Directions
Print out the data precisely as it appears here, with no pictures.

Dataset excerpt
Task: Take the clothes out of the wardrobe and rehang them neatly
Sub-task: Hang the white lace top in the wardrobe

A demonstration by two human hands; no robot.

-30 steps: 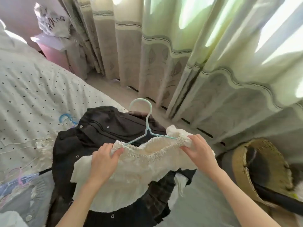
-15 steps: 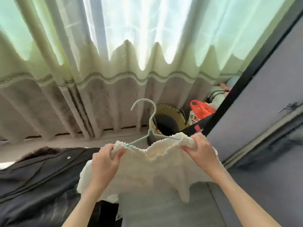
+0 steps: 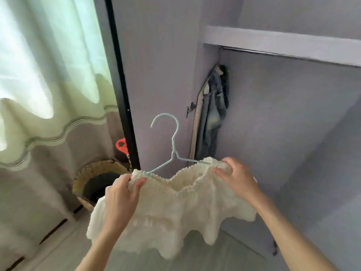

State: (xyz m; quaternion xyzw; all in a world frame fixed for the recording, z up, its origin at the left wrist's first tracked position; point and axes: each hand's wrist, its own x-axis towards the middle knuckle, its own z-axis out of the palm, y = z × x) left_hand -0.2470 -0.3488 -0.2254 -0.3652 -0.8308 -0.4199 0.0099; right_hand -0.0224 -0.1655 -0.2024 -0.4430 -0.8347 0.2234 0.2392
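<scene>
Home bedroom, by open wardrobe. Wardrobe (image 3: 273,114) with pale purple walls, shelf (image 3: 283,43) and metal hanging rail (image 3: 273,54) above and right of gripped top. Jeans (image 3: 214,110) hang in wardrobe's left corner, just above right-hand grip. Green and grey curtain (image 3: 48,94) with daylight behind, far left of grip. Woven basket (image 3: 93,173) on floor, just left of left-hand grip. Pale floor below.

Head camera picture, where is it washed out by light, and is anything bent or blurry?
Head view: daylight blows out the curtain at upper left; the wardrobe rail and shelf edge slant and smear softly at the wide-angle edge; the cream top on the pale blue hanger is evenly lit, its lower hem slightly soft.
</scene>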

Finished task
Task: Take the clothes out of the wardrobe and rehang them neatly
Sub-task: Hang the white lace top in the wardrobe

A demonstration by two human hands; no robot.

-30 steps: 
-15 steps: 
+0 steps: 

State: (xyz m; quaternion xyzw; all in a world frame fixed for the recording, z up, its origin at the left wrist's first tracked position; point and axes: each hand's wrist, its own x-axis towards the middle knuckle, its own z-axis out of the palm, y = z × x) left_hand -0.2470 -0.3488 -0.2254 -0.3652 -0.8308 -0.4199 0.0099; right_hand -0.0224 -0.1655 -0.2024 -0.4430 -0.8347 0.2234 0.2392
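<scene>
Home bedroom, by open wardrobe. Wardrobe (image 3: 273,114) with pale purple walls, shelf (image 3: 283,43) and metal hanging rail (image 3: 273,54) above and right of gripped top. Jeans (image 3: 214,110) hang in wardrobe's left corner, just above right-hand grip. Green and grey curtain (image 3: 48,94) with daylight behind, far left of grip. Woven basket (image 3: 93,173) on floor, just left of left-hand grip. Pale floor below.

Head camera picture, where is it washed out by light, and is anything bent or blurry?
Head view: daylight blows out the curtain at upper left; the wardrobe rail and shelf edge slant and smear softly at the wide-angle edge; the cream top on the pale blue hanger is evenly lit, its lower hem slightly soft.
</scene>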

Nothing further is required of the output.